HOW TO COMPLETE THIS TASK — What you return should be the full listing, exactly as given.

####################

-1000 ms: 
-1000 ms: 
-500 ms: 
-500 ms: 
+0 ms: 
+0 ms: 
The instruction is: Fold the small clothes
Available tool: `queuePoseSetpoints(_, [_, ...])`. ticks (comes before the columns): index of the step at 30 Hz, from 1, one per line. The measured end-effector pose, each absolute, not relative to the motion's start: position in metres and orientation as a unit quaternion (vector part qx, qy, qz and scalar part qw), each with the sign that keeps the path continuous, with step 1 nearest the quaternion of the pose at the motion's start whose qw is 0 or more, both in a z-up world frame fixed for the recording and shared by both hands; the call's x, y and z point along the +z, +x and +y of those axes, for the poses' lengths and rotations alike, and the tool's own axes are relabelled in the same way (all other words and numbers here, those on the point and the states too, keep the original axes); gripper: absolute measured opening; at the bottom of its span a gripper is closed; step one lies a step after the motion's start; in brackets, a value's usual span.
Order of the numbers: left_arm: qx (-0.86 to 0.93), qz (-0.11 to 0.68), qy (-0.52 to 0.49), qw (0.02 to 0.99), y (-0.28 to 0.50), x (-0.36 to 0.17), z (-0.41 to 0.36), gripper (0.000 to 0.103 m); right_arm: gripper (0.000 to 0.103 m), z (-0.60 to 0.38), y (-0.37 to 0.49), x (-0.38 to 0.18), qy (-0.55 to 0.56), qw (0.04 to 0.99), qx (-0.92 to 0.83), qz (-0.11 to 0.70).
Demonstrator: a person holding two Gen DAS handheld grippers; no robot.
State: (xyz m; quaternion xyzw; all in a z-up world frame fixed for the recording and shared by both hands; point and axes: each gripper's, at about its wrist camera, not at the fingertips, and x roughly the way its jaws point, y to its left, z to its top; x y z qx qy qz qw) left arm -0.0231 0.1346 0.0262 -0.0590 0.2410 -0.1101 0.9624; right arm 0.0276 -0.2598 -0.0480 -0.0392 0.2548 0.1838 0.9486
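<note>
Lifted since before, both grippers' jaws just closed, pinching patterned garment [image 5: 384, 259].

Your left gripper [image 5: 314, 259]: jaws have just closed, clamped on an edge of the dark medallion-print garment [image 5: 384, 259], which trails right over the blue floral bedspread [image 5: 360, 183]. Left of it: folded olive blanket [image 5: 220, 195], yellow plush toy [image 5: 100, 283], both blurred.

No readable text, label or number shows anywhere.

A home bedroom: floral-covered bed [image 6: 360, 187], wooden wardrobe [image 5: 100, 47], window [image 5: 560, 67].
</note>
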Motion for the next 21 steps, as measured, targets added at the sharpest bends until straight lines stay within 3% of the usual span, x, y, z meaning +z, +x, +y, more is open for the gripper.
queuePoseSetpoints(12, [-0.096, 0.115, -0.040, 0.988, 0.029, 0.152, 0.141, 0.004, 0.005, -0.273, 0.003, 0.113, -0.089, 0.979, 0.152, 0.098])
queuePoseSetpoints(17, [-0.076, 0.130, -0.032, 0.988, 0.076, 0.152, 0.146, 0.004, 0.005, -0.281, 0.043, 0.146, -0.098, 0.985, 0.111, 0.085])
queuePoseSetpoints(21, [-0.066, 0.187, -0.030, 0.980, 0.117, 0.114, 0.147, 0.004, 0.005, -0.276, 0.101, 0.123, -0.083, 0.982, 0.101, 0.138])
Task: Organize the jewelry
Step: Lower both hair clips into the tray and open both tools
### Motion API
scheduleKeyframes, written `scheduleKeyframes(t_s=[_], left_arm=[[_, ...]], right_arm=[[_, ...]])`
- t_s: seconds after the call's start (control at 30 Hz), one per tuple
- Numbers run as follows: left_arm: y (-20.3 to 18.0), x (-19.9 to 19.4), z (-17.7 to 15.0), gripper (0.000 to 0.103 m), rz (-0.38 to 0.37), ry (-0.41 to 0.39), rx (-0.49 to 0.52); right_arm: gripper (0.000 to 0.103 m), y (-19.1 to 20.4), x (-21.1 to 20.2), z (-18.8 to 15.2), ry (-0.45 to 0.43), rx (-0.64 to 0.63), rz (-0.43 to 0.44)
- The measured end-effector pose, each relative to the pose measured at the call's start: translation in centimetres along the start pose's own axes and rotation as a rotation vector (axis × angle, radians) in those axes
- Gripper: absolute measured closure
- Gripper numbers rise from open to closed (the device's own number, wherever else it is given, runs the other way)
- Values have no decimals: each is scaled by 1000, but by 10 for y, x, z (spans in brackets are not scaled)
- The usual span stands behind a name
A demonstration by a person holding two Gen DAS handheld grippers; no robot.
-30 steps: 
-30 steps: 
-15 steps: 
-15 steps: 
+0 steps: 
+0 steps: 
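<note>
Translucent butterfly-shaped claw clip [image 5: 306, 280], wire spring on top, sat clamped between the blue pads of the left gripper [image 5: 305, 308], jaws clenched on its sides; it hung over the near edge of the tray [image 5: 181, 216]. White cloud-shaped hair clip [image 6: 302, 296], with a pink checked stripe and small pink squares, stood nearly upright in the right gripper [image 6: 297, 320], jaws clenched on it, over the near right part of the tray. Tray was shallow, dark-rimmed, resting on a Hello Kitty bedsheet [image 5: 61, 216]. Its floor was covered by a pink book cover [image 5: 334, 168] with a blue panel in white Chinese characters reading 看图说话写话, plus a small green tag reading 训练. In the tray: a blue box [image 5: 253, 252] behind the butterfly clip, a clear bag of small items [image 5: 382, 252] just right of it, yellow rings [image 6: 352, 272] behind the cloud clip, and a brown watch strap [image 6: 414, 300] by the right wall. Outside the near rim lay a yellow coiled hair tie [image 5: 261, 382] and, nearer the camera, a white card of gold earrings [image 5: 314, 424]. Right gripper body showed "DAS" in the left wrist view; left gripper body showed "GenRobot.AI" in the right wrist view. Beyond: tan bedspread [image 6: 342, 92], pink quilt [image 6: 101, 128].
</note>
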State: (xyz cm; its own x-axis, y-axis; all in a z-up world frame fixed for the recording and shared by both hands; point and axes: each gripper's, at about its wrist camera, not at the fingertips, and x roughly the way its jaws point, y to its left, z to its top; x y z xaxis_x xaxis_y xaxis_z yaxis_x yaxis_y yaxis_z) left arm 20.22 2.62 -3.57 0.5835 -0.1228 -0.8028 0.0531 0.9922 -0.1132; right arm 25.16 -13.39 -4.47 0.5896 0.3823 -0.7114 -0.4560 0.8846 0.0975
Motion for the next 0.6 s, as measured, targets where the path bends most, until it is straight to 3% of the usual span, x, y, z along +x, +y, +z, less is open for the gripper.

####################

WRITTEN RESPONSE —
-1000 ms: 
-1000 ms: 
-500 ms: 
-500 ms: 
+0 ms: 
+0 ms: 
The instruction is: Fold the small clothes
Available tool: `queuePoseSetpoints(_, [_, ...])`. ticks (comes before the columns): index of the step at 30 Hz, from 1, one per line. The measured end-effector pose, each absolute, not relative to the motion's start: position in metres and orientation as a unit quaternion (vector part qx, qy, qz and scalar part qw), each with the sign that keeps the path continuous, with step 1 nearest the quaternion of the pose at the motion's start whose qw is 0 or more, both in a z-up world frame fixed for the recording and shared by both hands; the call's x, y and z point along the +z, +x and +y of those axes, for the poses' lengths and rotations alike, and the tool's own axes are relabelled in the same way (all other words and numbers here, those on the point and the states too, keep the original axes); gripper: absolute measured opening; at the bottom of its span a gripper is closed; step one lies a step after the motion's start; in brackets, a value's usual span.
Order of the numbers: left_arm: qx (-0.86 to 0.93), qz (-0.11 to 0.68), qy (-0.52 to 0.49), qw (0.02 to 0.99), y (-0.28 to 0.50), x (-0.36 to 0.17), z (-0.41 to 0.36), gripper (0.000 to 0.103 m); right_arm: gripper (0.000 to 0.103 m), z (-0.60 to 0.38), y (-0.37 to 0.49), x (-0.38 to 0.18), qy (-0.55 to 0.56), qw (0.04 to 0.99), qx (-0.92 to 0.83), qz (-0.11 to 0.70).
Demonstrator: a person holding two Gen DAS handheld grippers; no robot.
State: (xyz m; quaternion xyzw; all in a z-up world frame fixed for the recording and shared by both hands; point and axes: each gripper's, at about its wrist camera, not at the fingertips, and x roughly the way its jaws point, y to its left, z to its top; x y z qx qy qz qw) left arm -0.0231 0.1346 0.0262 -0.0590 0.2410 -0.1101 0.9624; right arm 0.0276 -0.2598 -0.0480 -0.0392 0.2548 0.1838 0.9486
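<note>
Lifted since before, both grippers' jaws just closed, pinching patterned garment [image 5: 384, 259].

Your left gripper [image 5: 314, 259]: jaws have just closed, clamped on an edge of the dark medallion-print garment [image 5: 384, 259], which trails right over the blue floral bedspread [image 5: 360, 183]. Left of it: folded olive blanket [image 5: 220, 195], yellow plush toy [image 5: 100, 283], both blurred.

No readable text, label or number shows anywhere.

A home bedroom: floral-covered bed [image 6: 360, 187], wooden wardrobe [image 5: 100, 47], window [image 5: 560, 67].
</note>
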Motion for the next 21 steps, as measured, targets added at the sharpest bends until straight lines stay within 3% of the usual span, x, y, z meaning +z, +x, +y, more is open for the gripper.
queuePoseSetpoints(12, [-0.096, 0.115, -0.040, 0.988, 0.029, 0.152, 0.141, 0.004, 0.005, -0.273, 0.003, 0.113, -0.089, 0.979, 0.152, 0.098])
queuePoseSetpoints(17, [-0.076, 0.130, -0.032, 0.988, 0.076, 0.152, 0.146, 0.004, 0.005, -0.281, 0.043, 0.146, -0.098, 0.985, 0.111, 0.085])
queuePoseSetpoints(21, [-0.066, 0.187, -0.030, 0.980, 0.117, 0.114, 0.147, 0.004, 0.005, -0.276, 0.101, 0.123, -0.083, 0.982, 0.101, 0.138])
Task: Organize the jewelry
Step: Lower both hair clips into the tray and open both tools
### Motion API
scheduleKeyframes, written `scheduleKeyframes(t_s=[_], left_arm=[[_, ...]], right_arm=[[_, ...]])`
- t_s: seconds after the call's start (control at 30 Hz), one per tuple
- Numbers run as follows: left_arm: y (-20.3 to 18.0), x (-19.9 to 19.4), z (-17.7 to 15.0), gripper (0.000 to 0.103 m), rz (-0.38 to 0.37), ry (-0.41 to 0.39), rx (-0.49 to 0.52); right_arm: gripper (0.000 to 0.103 m), y (-19.1 to 20.4), x (-21.1 to 20.2), z (-18.8 to 15.2), ry (-0.45 to 0.43), rx (-0.64 to 0.63), rz (-0.43 to 0.44)
- The measured end-effector pose, each relative to the pose measured at the call's start: translation in centimetres along the start pose's own axes and rotation as a rotation vector (axis × angle, radians) in those axes
- Gripper: absolute measured closure
- Gripper numbers rise from open to closed (the device's own number, wherever else it is given, runs the other way)
- Values have no decimals: each is scaled by 1000, but by 10 for y, x, z (spans in brackets are not scaled)
- The usual span stands behind a name
A demonstration by a person holding two Gen DAS handheld grippers; no robot.
-30 steps: 
-30 steps: 
-15 steps: 
-15 steps: 
+0 steps: 
+0 steps: 
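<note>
Translucent butterfly-shaped claw clip [image 5: 306, 280], wire spring on top, sat clamped between the blue pads of the left gripper [image 5: 305, 308], jaws clenched on its sides; it hung over the near edge of the tray [image 5: 181, 216]. White cloud-shaped hair clip [image 6: 302, 296], with a pink checked stripe and small pink squares, stood nearly upright in the right gripper [image 6: 297, 320], jaws clenched on it, over the near right part of the tray. Tray was shallow, dark-rimmed, resting on a Hello Kitty bedsheet [image 5: 61, 216]. Its floor was covered by a pink book cover [image 5: 334, 168] with a blue panel in white Chinese characters reading 看图说话写话, plus a small green tag reading 训练. In the tray: a blue box [image 5: 253, 252] behind the butterfly clip, a clear bag of small items [image 5: 382, 252] just right of it, yellow rings [image 6: 352, 272] behind the cloud clip, and a brown watch strap [image 6: 414, 300] by the right wall. Outside the near rim lay a yellow coiled hair tie [image 5: 261, 382] and, nearer the camera, a white card of gold earrings [image 5: 314, 424]. Right gripper body showed "DAS" in the left wrist view; left gripper body showed "GenRobot.AI" in the right wrist view. Beyond: tan bedspread [image 6: 342, 92], pink quilt [image 6: 101, 128].
</note>
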State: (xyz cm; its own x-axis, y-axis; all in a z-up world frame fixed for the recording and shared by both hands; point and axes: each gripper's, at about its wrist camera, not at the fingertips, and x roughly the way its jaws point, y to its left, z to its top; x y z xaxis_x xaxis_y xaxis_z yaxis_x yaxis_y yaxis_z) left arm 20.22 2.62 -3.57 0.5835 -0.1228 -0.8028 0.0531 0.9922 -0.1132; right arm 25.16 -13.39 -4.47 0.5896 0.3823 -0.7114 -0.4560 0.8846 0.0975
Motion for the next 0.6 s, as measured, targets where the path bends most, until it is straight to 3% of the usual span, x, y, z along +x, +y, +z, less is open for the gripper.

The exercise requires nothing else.